Mas, em contrário, o Apostolo: À vista de tudo quanto ele padeceu e em que foi tentado é poderoso para ajudar também aqueles que são tentados. Ora, ele veio pará nos auxiliar, donde o dizer a Escritura: Levantei os meus olhos aos montes, de donde me virá socorro. Logo, era conveniente que o Filho de Deus assumisse a carne sujeita às fraquezas humanas de modo que pudesse por ela sofrer e ser tentado e assim trazer-nos auxílio.

SOLUÇÃO. — Era conveniente que o Filho de Deus assumisse um corpo sujeito às fraquezas e às deficiências humanas, sobretudo por três razões. — Primeiro porque o Filho de Deus, tendo assumido a carne, veio ao mundo para satisfazer pelo pecado do gênero humano. Ora, satisfaz pelo pecado de outrem quem assume a pena devida ao pecado deste. Ora, essas misérias do corpo, a saber, a morte, a fome, a sede e outras semelhantes, são a pena do pecado, introduzido no mundo por Adão, segundo aquilo do Apóstolo: Por um homem entrou o pecado neste mundo e pelo pecado a morte. Por onde, era conveniente, quanto ao fim da Encarnação, que tais penalidades ele as sofresse em nossa carne, por nós, conforme a Escritura: Verdadeiramente ele foi o que tomou sobre si as nossas fraquezas. — Segundo, para fundar a fé na Encarnação. Pois, como não seria a natureza humana conhecida dos homens senão enquanto sujeita a essas misérias do corpo, se o Filho de Deus a tivesse assumido sem elas, não seria considerado verdadeiro homem, nem teria uma carne verdadeira, mas fantástica, como o ensinavam os Maniques. E por isso, no dizer do Apóstolo, ele se aniquilou a si mesmo, tomando a natureza de servo, fazendo-se semelhante aos homens e sendo reconhecido na condição como homem. Donde o ter Tomás refeito a sua fé em Cristo, depois de lhe haver contemplado as chagas, segundo refere o Evangelho. Terceiro, para nos dar um exemplo de paciência, suportando virilmente os sofrimentos e as misérias humanas. Donde o dizer o Apóstolo: Sofreu tal contradição dos pecadores contra a sua pessoa, para que não vos fatigueis, desfalecendo em vossos ânimos.

DONDE A RESPOSTA À PRIMEIRA OBJEÇÃO. — A satisfação pelo pecado de outrem tem, como sua matéria; as penas sofridas por esse pecado; mas tem como princípio o hábito da alma que inclina a vontade a satisfazer por outro, donde tira a satisfação a sua eficácia; pois, não seria eficaz a satisfação se não procedesse da caridade, como depois se dirá.
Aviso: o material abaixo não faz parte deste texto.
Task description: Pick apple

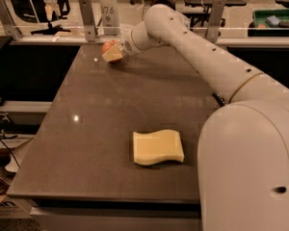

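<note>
End effector low over far end of table, apple partly hidden behind it, grip state unclear.

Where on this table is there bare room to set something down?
Bare table runs along the left edge, from the sponge up to the apple, and across the middle between them. The far left corner is crowded: the pincer sits at the apple. The arm overhangs the right side.
</note>
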Tool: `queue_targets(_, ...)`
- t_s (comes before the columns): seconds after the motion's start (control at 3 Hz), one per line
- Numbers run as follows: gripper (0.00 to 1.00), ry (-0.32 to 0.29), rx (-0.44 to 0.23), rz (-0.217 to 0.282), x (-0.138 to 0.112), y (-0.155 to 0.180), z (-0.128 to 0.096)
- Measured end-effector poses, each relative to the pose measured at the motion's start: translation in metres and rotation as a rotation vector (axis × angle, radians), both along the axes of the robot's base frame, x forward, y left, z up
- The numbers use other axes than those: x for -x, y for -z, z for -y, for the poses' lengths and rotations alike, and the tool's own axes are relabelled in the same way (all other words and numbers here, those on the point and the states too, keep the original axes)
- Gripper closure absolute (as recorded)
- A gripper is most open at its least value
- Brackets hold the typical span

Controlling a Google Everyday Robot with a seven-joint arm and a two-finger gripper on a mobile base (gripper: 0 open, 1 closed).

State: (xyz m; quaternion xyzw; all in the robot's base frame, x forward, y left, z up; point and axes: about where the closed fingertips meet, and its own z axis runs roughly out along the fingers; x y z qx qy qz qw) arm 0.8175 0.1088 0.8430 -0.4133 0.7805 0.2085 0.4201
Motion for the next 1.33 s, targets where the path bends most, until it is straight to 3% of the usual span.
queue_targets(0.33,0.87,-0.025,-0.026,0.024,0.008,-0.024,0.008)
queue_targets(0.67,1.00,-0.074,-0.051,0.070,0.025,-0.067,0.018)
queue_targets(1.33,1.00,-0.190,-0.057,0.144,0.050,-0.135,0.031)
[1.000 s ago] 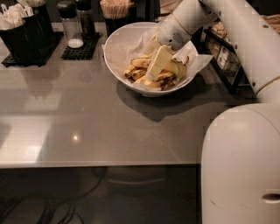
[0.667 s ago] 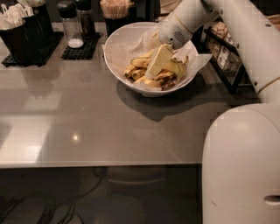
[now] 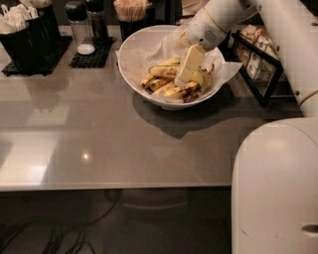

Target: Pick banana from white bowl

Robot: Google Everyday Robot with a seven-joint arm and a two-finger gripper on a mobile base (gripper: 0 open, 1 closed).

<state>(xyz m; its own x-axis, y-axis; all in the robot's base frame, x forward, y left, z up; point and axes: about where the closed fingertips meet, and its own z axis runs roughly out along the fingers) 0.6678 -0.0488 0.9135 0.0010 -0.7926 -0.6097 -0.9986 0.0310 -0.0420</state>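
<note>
a: status of the pick?

b: not done. the banana (image 3: 160,72) lies with several others on crinkled paper inside the white bowl (image 3: 130,59), and none is lifted. the gripper (image 3: 185,79) is down inside the bowl, right of its centre, its tip among the fruit. whether it has closed on one or stands open, i cannot tell; its broad pale face hides the contact. left to do, in my judgement: secure a hold, then lift clear of the rim.

a: clearances, left to right?

b: far left of the bowl, a black holder (image 3: 22,39) of white utensils. nearer, behind-left of the bowl, a glass shaker (image 3: 80,31) on a black mat (image 3: 94,53). just behind the bowl's left rim, a cup of wooden sticks (image 3: 131,14). in front of the bowl, the grey table (image 3: 99,144) runs open to its near edge. just right of the bowl, a black rack (image 3: 258,67) stands near, and the paper overhangs that side. i judge straight up the safest exit and rightward tight.
</note>
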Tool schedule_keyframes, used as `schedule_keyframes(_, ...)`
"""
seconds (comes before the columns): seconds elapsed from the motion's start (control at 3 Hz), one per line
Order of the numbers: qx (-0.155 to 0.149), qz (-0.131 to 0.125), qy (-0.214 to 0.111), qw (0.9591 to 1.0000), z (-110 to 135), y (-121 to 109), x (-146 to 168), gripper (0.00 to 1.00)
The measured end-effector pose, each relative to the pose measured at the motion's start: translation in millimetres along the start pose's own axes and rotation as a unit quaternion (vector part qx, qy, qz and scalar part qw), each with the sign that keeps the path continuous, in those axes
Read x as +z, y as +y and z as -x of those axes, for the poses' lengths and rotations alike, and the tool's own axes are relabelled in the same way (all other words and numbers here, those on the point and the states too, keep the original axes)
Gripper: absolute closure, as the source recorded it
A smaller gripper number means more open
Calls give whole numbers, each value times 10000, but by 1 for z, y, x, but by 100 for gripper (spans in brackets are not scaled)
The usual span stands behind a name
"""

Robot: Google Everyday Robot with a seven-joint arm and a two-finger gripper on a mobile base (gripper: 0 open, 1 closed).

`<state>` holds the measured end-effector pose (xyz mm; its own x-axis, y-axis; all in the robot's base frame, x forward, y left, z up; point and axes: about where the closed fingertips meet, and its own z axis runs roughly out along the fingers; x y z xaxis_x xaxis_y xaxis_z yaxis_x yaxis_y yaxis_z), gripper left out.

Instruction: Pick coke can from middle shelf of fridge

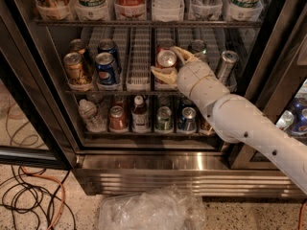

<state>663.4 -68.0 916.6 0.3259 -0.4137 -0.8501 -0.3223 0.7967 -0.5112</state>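
Note:
The coke can (166,61), red with a silver top, stands near the front of the middle shelf (120,92) of the fridge (158,169), in a lane right of centre. My gripper (171,64) has reached into the fridge at that can. Its pale fingers are open and straddle it, one finger (162,74) low on the left and the other at the upper right. The can stands upright on the shelf. My white arm (240,123) comes in from the lower right and hides the cans behind it.
A blue Pepsi can (106,67) and brown cans (76,68) stand to the left. A silver can (226,63) stands to the right. Bottles and cans fill the shelf below (139,114). A crumpled plastic bag (148,210) and cables (29,195) lie on the floor.

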Motion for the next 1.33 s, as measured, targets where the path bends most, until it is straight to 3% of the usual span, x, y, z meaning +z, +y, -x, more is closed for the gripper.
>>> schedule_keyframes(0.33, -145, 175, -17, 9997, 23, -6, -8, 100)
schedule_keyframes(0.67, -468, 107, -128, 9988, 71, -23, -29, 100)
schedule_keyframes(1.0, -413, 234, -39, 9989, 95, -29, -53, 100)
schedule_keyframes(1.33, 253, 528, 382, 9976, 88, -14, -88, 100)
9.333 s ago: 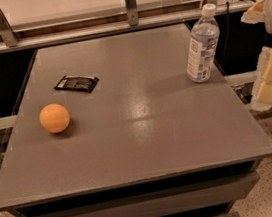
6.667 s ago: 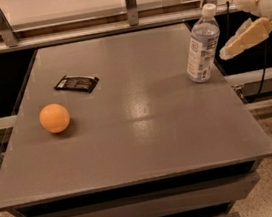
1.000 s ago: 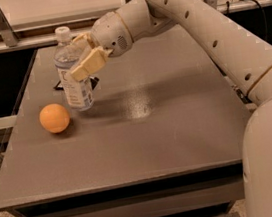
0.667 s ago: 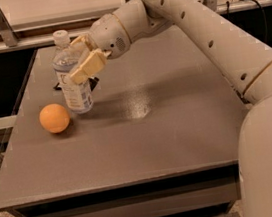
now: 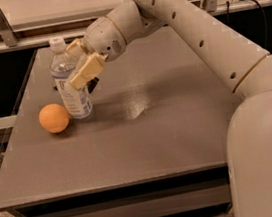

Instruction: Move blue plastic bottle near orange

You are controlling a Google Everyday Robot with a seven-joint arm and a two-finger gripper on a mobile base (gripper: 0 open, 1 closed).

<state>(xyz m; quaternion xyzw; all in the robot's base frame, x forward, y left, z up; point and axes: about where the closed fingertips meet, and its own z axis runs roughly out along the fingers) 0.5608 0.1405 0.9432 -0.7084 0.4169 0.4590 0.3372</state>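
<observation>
Gripper [image 5: 73, 65] clamps around the blue plastic bottle [image 5: 77, 100], upright just beside the orange [image 5: 54, 118] – best move now, I reckon, is opening slowly and backing off without tipping it

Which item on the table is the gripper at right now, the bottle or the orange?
The blue plastic bottle: the gripper clasps its upper body as it stands upright. The orange sits ungripped beside its base.
</observation>
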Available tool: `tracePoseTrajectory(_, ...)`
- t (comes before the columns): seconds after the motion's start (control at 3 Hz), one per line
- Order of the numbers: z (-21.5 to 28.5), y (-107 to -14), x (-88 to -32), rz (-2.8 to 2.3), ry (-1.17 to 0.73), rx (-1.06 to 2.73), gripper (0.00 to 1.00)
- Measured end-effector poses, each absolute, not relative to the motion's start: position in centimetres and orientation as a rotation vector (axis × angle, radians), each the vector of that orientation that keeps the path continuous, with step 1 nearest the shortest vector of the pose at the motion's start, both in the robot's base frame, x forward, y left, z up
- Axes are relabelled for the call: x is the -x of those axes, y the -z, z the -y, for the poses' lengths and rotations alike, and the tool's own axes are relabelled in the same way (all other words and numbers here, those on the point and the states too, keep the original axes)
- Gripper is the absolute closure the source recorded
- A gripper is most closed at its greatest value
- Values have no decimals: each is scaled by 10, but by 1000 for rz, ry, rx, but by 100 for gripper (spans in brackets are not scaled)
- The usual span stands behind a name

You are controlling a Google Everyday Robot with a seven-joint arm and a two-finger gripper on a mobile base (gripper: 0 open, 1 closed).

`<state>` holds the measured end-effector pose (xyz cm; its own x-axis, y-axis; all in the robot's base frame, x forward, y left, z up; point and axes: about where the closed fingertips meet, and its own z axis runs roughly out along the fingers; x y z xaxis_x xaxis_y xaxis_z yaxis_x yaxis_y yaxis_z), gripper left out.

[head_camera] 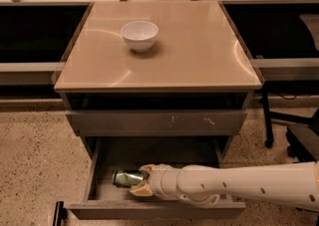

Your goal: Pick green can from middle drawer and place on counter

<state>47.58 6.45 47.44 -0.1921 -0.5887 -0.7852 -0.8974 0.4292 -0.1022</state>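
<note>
The green can (124, 177) lies on its side on the dark floor of the open middle drawer (154, 210), towards its left. My gripper (142, 180) reaches into the drawer from the right on a white arm. Its fingers (139, 190) sit on either side of the can's right end and are closed on it. The can rests on the drawer floor. The beige counter (199, 46) tops the cabinet above.
A white bowl (140, 35) stands on the counter's back left. The shut drawer front with pale scratch marks (157, 122) is above the open drawer. A black chair base (294, 130) is at the right. Speckled floor (35, 170) lies to the left.
</note>
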Motion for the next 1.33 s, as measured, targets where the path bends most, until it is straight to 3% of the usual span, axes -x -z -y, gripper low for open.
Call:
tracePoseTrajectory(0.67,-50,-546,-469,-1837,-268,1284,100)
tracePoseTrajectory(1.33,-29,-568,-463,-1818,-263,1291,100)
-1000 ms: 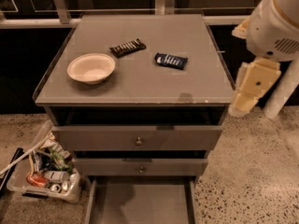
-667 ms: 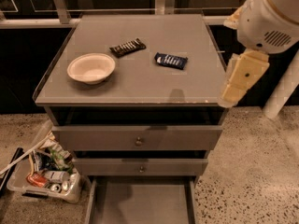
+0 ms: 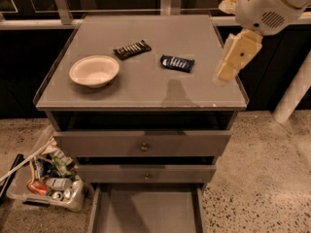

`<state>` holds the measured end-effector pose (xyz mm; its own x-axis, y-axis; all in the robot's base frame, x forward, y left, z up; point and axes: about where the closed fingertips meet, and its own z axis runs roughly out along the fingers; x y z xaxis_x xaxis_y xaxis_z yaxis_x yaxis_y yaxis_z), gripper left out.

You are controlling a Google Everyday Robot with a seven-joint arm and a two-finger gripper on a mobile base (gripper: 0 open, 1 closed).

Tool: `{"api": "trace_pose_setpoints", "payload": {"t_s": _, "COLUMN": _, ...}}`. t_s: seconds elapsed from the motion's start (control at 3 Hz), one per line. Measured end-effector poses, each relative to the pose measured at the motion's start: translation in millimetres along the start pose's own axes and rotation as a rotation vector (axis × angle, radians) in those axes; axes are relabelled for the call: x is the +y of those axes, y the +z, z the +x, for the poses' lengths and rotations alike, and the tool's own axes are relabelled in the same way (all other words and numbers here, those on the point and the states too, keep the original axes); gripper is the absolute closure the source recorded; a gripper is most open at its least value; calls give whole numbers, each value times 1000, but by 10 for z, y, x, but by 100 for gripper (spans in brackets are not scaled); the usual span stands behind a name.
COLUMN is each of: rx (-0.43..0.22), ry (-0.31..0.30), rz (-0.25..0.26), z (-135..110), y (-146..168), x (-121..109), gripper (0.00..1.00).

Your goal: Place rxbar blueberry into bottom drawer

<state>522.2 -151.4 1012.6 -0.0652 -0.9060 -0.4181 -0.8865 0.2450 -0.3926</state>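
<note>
Now the cream claw (image 3: 222, 76) hangs angled down, right of the dark-blue flat rxbar blueberry (image 3: 177, 63), nearer than 1 second ago; its state I cannot tell.

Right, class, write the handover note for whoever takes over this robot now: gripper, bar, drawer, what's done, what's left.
The gripper hangs above the right edge of the cabinet top, apart from the bar.
The rxbar blueberry lies flat on the top, right of the brown bar and the bowl.
The bottom drawer is pulled open.
Done: drawer open.
Left: grasp the bar, lower it into the drawer, release.
</note>
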Motion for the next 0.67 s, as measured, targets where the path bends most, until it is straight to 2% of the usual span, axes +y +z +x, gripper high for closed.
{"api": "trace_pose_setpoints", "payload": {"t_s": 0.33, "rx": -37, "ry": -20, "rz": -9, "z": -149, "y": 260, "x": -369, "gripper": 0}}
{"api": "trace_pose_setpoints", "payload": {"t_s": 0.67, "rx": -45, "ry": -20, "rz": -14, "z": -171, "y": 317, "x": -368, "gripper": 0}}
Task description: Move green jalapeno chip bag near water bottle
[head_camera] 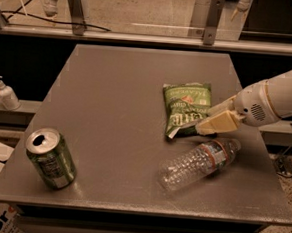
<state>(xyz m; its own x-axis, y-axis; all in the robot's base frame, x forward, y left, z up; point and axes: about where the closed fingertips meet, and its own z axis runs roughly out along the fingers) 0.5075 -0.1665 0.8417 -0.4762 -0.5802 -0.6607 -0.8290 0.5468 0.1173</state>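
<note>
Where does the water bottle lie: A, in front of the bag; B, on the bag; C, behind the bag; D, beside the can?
A: the bottle lies on its side nearer the camera than the bag, with the gripper at the bag's lower right edge.

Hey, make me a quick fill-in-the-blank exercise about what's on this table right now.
1. The water bottle lies on its ____ on the table.
2. The gripper is at the edge of the green jalapeno chip bag nearest the ____.
3. The soda can stands ____ near a front corner of the table.
Missing words: side; bottle; upright.
</note>
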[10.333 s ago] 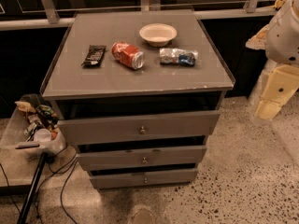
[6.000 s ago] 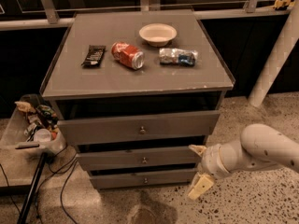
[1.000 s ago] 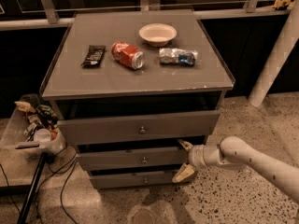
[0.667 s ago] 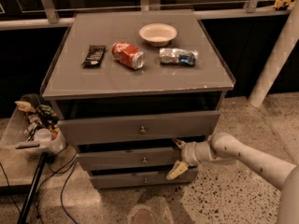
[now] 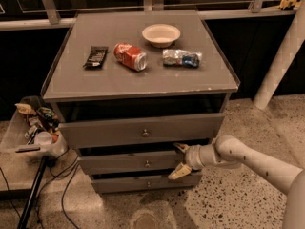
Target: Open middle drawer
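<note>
The middle drawer point(image 5: 128, 162) is the medium-height grey front between the taller top drawer point(image 5: 105, 132) and the thin bottom drawer point(image 5: 119, 183). Its small round knob point(image 5: 147, 164) sits at centre, and the front lies about flush with the others. My gripper point(image 5: 179, 160) reaches in from the right on a white arm point(image 5: 248, 159) and is open. One finger point(image 5: 180, 147) is at the drawer's upper edge and the other is at its lower edge. The gripper hangs at the right part of the front, a short way right of the knob.
On the cabinet top lie a black packet point(image 5: 96, 56), a red can point(image 5: 129, 56) on its side, a white bowl point(image 5: 161, 34) and a crumpled wrapper point(image 5: 181, 58). A bin of clutter point(image 5: 35, 128), a stand and cables sit left. A white post point(image 5: 281, 61) rises at right.
The gripper has slid left along the middle drawer's front, closer to the knob. The drawers have not moved.
</note>
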Motion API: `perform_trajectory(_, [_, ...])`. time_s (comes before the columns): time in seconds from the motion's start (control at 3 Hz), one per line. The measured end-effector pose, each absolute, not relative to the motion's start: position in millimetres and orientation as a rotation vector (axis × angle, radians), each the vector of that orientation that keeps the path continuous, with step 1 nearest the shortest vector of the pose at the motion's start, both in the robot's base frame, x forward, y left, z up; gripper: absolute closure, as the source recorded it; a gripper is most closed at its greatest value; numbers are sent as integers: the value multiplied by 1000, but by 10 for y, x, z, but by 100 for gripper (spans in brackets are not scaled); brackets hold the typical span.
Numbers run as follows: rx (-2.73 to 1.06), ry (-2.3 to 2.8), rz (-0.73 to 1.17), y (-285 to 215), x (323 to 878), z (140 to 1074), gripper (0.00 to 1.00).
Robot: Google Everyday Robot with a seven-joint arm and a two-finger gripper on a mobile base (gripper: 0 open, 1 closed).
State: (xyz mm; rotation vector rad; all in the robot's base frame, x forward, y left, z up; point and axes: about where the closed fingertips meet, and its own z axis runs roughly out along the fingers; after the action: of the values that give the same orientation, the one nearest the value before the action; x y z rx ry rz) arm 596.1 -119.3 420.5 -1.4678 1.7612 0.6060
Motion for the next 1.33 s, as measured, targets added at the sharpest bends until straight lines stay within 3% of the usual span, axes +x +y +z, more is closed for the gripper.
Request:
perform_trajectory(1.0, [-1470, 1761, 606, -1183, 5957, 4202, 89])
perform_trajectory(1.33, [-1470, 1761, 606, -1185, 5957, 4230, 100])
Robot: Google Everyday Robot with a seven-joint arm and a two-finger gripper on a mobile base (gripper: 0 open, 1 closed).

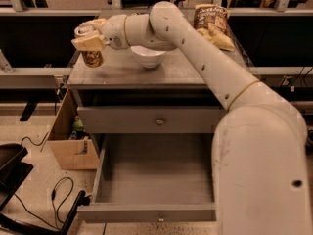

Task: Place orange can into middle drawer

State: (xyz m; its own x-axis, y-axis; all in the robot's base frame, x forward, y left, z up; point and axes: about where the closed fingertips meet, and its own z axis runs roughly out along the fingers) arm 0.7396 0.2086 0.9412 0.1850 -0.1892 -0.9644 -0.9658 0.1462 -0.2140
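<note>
The orange can [91, 54] stands near the left edge of the grey cabinet top, orange-gold with dark print and a silver top. My gripper [88, 39] is at the can's upper part, shut on the orange can, with one cream finger [89, 43] across its front. The arm reaches in from the right over the white bowl [148, 57]. The middle drawer [154, 180] is pulled open below, its grey inside bare, its knob [160, 219] at mid-front. The closed drawer front above it [146, 120] has its own knob.
A chip bag [211, 21] lies at the back right of the cabinet top [117, 72]. A cardboard box [68, 141] stands on the floor left of the cabinet. Black cables and a dark base lie at the lower left.
</note>
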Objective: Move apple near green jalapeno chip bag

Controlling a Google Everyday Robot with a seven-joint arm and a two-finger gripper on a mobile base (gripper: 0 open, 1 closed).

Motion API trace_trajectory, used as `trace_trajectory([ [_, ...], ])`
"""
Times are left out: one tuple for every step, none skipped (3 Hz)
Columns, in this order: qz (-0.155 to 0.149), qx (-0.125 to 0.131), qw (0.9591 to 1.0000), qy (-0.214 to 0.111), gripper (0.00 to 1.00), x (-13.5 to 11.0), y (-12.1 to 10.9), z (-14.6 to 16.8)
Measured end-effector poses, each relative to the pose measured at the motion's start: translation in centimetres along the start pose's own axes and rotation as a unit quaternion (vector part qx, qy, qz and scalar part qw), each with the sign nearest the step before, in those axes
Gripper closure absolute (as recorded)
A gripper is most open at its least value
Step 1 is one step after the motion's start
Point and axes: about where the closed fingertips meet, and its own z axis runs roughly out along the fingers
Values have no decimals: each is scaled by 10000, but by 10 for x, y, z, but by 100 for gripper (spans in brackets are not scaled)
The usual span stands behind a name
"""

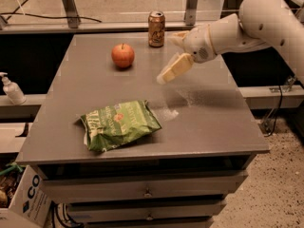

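Observation:
The red-orange apple point(123, 55) sits on the grey table point(213, 118) at the back, left of centre. The green jalapeno chip bag point(119, 125) lies crinkled near the table's front left, well apart from the apple. My gripper point(167, 57) hangs above the table to the right of the apple, on a white arm reaching in from the upper right. Its cream fingers point(174, 69) are spread open and hold nothing. It does not touch the apple.
A brown-gold drink can point(156, 29) stands at the back edge, right of the apple and just behind the gripper. A soap bottle point(12, 89) stands on a ledge at the left. A cardboard box point(23, 198) sits on the floor at lower left. Drawers are below the tabletop.

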Motion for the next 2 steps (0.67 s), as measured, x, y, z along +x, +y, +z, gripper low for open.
trace_trajectory([
  [30, -15, 9995, -305, 0, -10, -22, 38],
  [127, -33, 9983, -576, 0, -17, -39, 68],
])
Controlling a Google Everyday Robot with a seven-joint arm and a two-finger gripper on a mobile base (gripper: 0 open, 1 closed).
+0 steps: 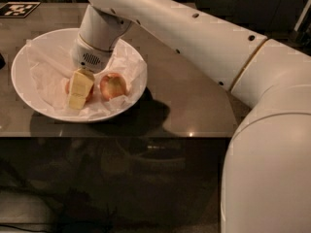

E por isso era necessário fosse a alma de Cristo perfeita quanto ao hábito das ciências e das virtudes, para que tivesse a faculdade de satisfazer; e necessário também era que o seu corpo estivesse sujeito às misérias para que lhe não faltasse a matéria da satisfação.

RESPOSTA À SEGUNDA. — Da relação natural que há entre a alma e o corpo resulta o redundar no corpo a glória da alma. Mas, essa relação natural, em Cristo, depende da vontade da sua divindade, em virtude da qual a beatitude permanecia na alma, sem derivar para o corpo, ao passo que a carne sofria os sofrimentos da natureza passível, segundo aquelas palavras de Damasceno: Por beneplácito da divina vontade era permitido à carne sofrer e realizar as suas operações próprias.

RESPOSTA À TERCEIRA. — A pena sempre resulta da culpa atual ou original daquele que é punido, umas vezes; e outras, daquele que satisfaz as penas por ele. Tal o que se deu com Cristo, conforme à Escritura: Ele foi ferido pelas nossas iniquidades, foi quebrantado pelos nossos crimes.

RESPOSTA À QUARTA. — As fraquezas assumidas por Cristo não impediam a fé na Encarnação; ao contrário, a promovia, como dissemos. Embora essas fraquezas lhe ocultassem a divindade, manifestavam-lhe contudo a humanidade, que é via conducente à divindade, segundo o Apóstolo: Temos acesso a Deus por Jesus Cristo. Quanto aos antigos Patriarcas, eles desejavam em Cristo não certamente a força do corpo, mas a espiritual, pela qual venceu o diabo e sanou a fraqueza humana.